A trained scientist with more than two decades in the public sector, Debbie Raphael will serve as Director of the San Francisco Department of the Environment, appointed by San Francisco Mayor Ed Lee.

A statement from the state’s Secretary for Environmental Protection, Matt Rodriquez, praised Raphael for her leadership on the Safer Consumer Products regulatory process, saying she “breathe[d] new life into California’s ground-breaking efforts to keep toxic chemicals out of everyday products.”

When she arrived at the DTSC in May of 2011, safer consumer products regulations were on the ropes, as top toxics officials in the waning days of Governor Arnold Schwarzenegger’s administration backtracked on making new rules that would have widespread impact on the chemical ingredients in common consumer products. 

In March of this year, the DTSC named three “priority products” for which the state wants to find a safer alternative: a kind of paint stripper, spray foam, and foam sleep mats for children. No new limits have been set on the manufacturing of products in these categories; instead the goal is to encourage manufacturers to voluntarily change their products before enforcement is necessary.

Raphael cut a controversial figure in the communities around the Exide Technologies plant in Vernon, where neighbors to the lead-battery recycling plant challenged her at public meetings. 

Last October, Raphael faced down shouting, angry residents of neighborhoods around the plant, who attended a meeting at the Resurrection Catholic Church in Boyle Heights just days after the DTSC announced it would cease trying to shutter Exide. She vowed to the audience that the DTSC would remain tough on Exide, even as they were allowed to reopen:  

"If Exide cannot find a way to do that — if they cannot find a way to operate without polluting communities, then we will revoke their permit. You heard it from me." 

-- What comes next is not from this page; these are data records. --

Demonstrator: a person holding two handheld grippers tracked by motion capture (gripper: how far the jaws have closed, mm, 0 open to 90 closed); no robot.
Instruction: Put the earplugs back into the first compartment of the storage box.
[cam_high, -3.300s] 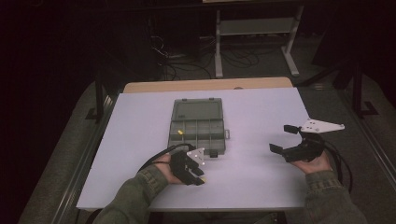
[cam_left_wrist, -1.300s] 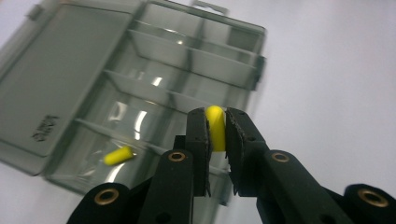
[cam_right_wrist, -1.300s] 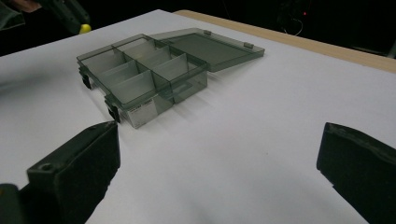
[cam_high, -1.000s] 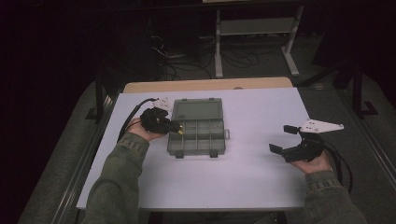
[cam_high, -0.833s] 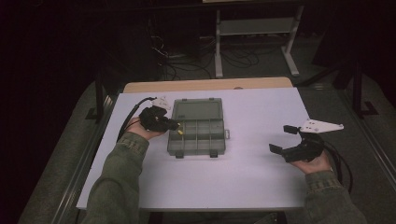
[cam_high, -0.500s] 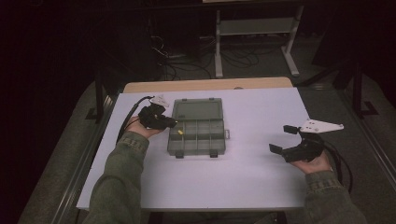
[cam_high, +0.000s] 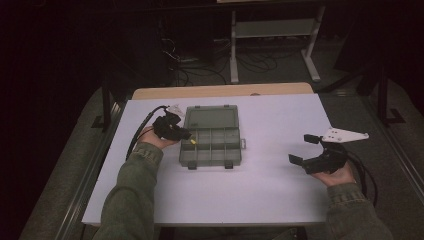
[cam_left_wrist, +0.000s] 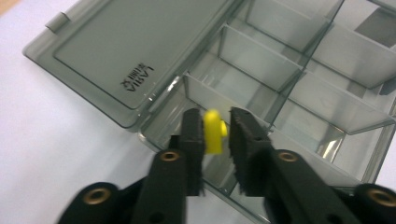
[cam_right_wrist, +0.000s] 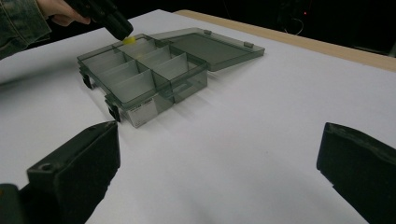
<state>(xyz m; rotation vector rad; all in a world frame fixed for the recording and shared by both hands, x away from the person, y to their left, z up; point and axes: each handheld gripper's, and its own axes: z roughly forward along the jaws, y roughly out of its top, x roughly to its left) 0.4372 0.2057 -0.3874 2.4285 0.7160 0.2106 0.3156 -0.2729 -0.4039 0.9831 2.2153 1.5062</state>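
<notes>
Since being carried from the table in front of the box (cam_high: 212, 135) to its left edge, hovering with the left tongs (cam_left_wrist: 215, 135) over the corner cell next to the lid hinge. Have just been opening there: slackened off the yellow peg (cam_left_wrist: 213, 132), with it between the pads yet, leaning on one and showing a sliver of daylight at the other. Cannot tell whether dropping already or hanging by that one pad. Directly below the tips lies an empty cell, so judged as the release into the box, nearly done. Needs only a wider spread, then a lift straight up, to keep from dragging the peg back out over the divider. Off to the far side, holding the right tongs (cam_high: 302, 148) wide open with nothing between, low over the bare table (cam_high: 270, 190), well clear of the box and unmoved through the last second.
</notes>
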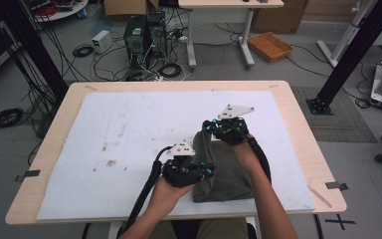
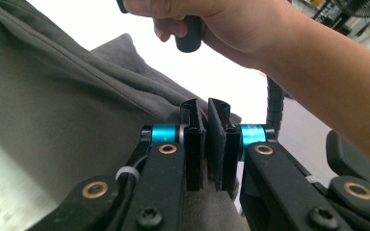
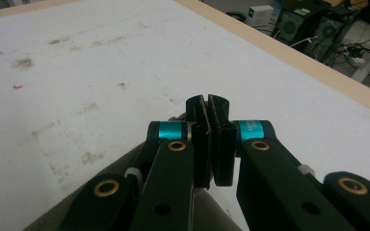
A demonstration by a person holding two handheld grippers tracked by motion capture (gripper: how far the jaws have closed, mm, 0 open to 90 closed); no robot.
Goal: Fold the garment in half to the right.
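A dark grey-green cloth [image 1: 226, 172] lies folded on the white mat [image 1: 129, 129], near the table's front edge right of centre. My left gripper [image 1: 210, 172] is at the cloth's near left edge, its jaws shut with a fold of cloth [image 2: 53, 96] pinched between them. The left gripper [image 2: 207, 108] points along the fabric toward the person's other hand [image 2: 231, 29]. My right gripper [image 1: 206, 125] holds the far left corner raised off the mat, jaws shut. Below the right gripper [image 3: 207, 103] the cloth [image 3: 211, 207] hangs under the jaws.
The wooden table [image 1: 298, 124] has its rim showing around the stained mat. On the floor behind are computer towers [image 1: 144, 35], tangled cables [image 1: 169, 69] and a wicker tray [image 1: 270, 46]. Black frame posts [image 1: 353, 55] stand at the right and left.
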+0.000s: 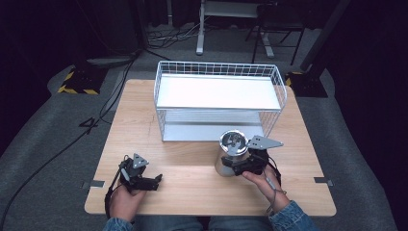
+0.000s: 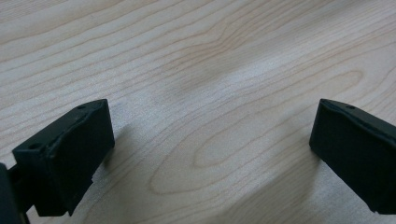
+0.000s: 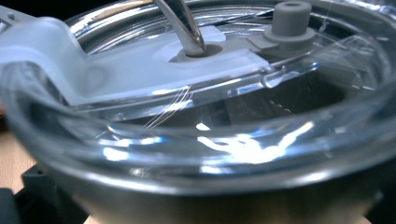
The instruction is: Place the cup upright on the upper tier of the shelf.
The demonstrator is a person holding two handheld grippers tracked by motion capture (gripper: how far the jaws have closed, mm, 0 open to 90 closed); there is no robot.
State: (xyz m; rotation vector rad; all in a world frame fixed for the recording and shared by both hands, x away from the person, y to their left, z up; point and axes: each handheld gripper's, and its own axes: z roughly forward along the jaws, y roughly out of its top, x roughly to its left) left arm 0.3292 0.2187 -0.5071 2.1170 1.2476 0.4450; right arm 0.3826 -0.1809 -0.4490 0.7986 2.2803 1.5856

RELATED: Regional air regulators step up efforts to shutter Exide's operations in Vernon

Most audience members remained skeptical, shaking their heads and muttering. Her statement received some applause. Exide remains open, but last month issued layoff notices to more than 100 workers at the plant. 

​Raphael leaves some initiatives incomplete. Last July, she announced an initiative for California to cut the amount of toxic waste it dumps in landfills in half within a dozen years.

More generally, Raphael said that when she started, the DTSC's budget was "upside down," and even last summer was describing a department "in crisis mode." In a videotaped message to staff published in July 2013, she described efforts to restore trust in the department:

We've been working hard as a team to identify those problems and in fact we've come up with a list of what we call fundamentals. Because we understand that what we're doing here together is fixing the foundation of this place.

Cal EPA chief Rodriquez, who oversees the DTSC, had only praise for Raphael as she leaves her position. “Debbie brought courage, intelligence and a strong sense of public accountability in leading the Department’s 'Fixing the Foundation' initiative to address these systemic issues,” Rodriquez continues, in his statement. “And while we realize there is still more work to do, the Department has made major strides under her leadership and is in a strong position to continue its progress."

Raphael will finish out the month of May at the DTSC in Sacramento, then return to San Francisco in June.